ACTION ITEM: Nothing but the lines from the one with "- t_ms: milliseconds" down to the one with "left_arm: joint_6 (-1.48" should be returned, exactly and with both ends included, from the material below.

━━━ INFORMATION SHOWN

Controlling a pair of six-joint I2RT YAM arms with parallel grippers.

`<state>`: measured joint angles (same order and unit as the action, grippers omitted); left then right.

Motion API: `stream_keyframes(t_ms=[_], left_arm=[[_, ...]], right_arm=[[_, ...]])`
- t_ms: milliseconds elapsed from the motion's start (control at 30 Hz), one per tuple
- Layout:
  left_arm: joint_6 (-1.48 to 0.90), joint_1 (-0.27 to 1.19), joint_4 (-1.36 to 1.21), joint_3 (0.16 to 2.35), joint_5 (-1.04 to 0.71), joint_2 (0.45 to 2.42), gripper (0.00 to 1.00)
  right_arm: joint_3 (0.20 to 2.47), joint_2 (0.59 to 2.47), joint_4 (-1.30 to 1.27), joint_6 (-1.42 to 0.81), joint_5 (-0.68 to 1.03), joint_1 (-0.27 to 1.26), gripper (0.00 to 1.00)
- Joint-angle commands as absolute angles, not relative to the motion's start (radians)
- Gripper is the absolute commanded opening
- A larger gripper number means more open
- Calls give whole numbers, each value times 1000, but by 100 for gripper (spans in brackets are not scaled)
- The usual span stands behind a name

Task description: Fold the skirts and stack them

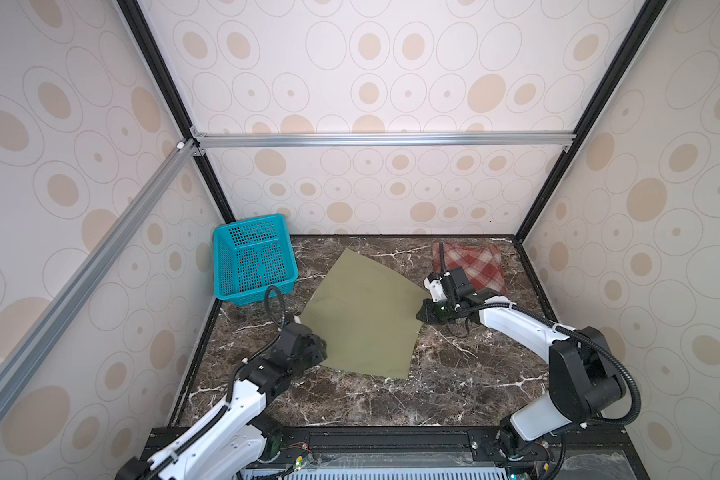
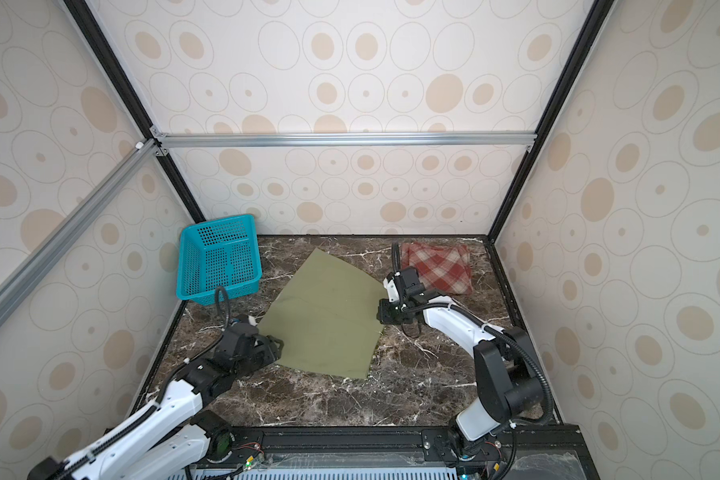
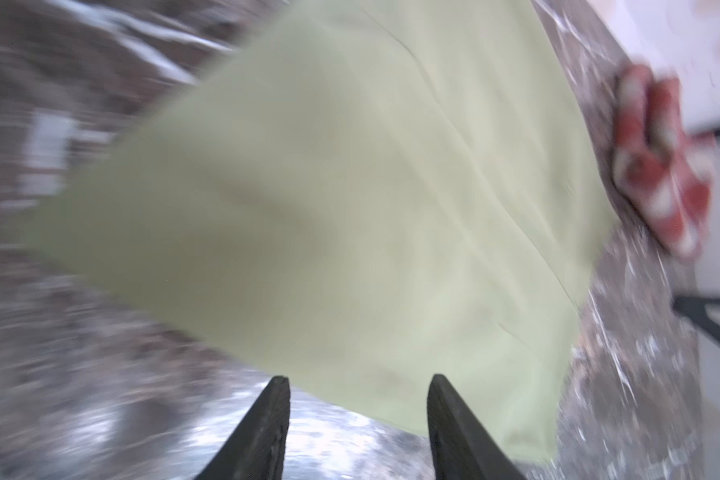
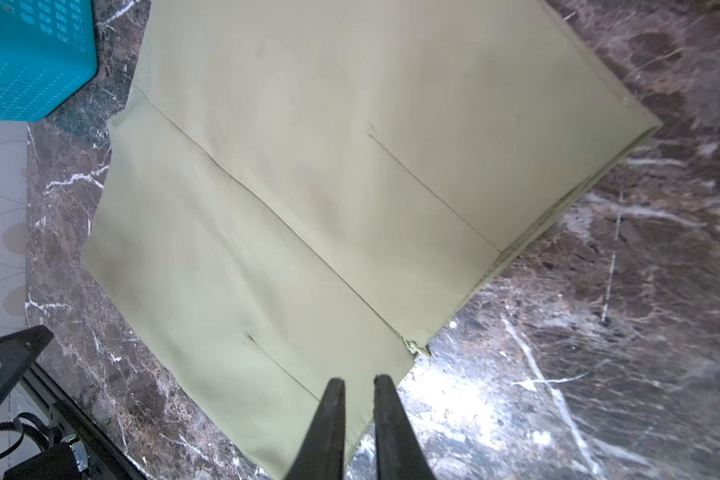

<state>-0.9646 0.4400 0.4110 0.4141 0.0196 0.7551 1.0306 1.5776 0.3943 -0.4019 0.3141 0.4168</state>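
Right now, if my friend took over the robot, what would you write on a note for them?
Left gripper: open, at the left edge of the olive skirt, holding nothing.
Right gripper: barely open over its right edge, holding nothing.
Olive skirt lies spread flat in the middle of the table.
Plaid skirt: far right corner, looks folded.
Done: plaid skirt, it seems.
Left: fold the olive skirt, stack the two.
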Motion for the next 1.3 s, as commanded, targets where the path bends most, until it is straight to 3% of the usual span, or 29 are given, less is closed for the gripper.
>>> stream_keyframes(t_ms=[0,167,433,633,767,1033,1267], left_arm=[[-1010,354,528,384,14,706,58],[-1031,206,472,348,-93,790,54],[-946,-6,467,384,-125,885,40],[-852,-120,456,458,-124,992,42],[-814,-153,435,506,-125,1063,38],[-770,-162,390,534,-148,1170,20],[-724,-162,436,556,-127,1194,25]], right_arm=[[1111,1643,411,-397,363,417,16],[1205,1733,406,-409,437,417,15],[1261,1775,392,-439,479,418,14],[1303,1806,402,-442,493,416,11],[1315,1820,397,-450,504,416,11],[1338,1845,402,-455,516,398,8],[1333,1850,391,-466,520,386,8]])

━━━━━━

WRITTEN SOLUTION:
- t_ms: milliseconds elapsed from the motion's start (control at 30 Hz), one per tuple
- Layout:
  left_arm: joint_6 (-1.48 to 0.90), joint_1 (-0.27 to 1.19), joint_4 (-1.36 to 1.21), joint_3 (0.16 to 2.35), joint_5 (-1.04 to 0.71), joint_2 (0.45 to 2.42), gripper (0.00 to 1.00)

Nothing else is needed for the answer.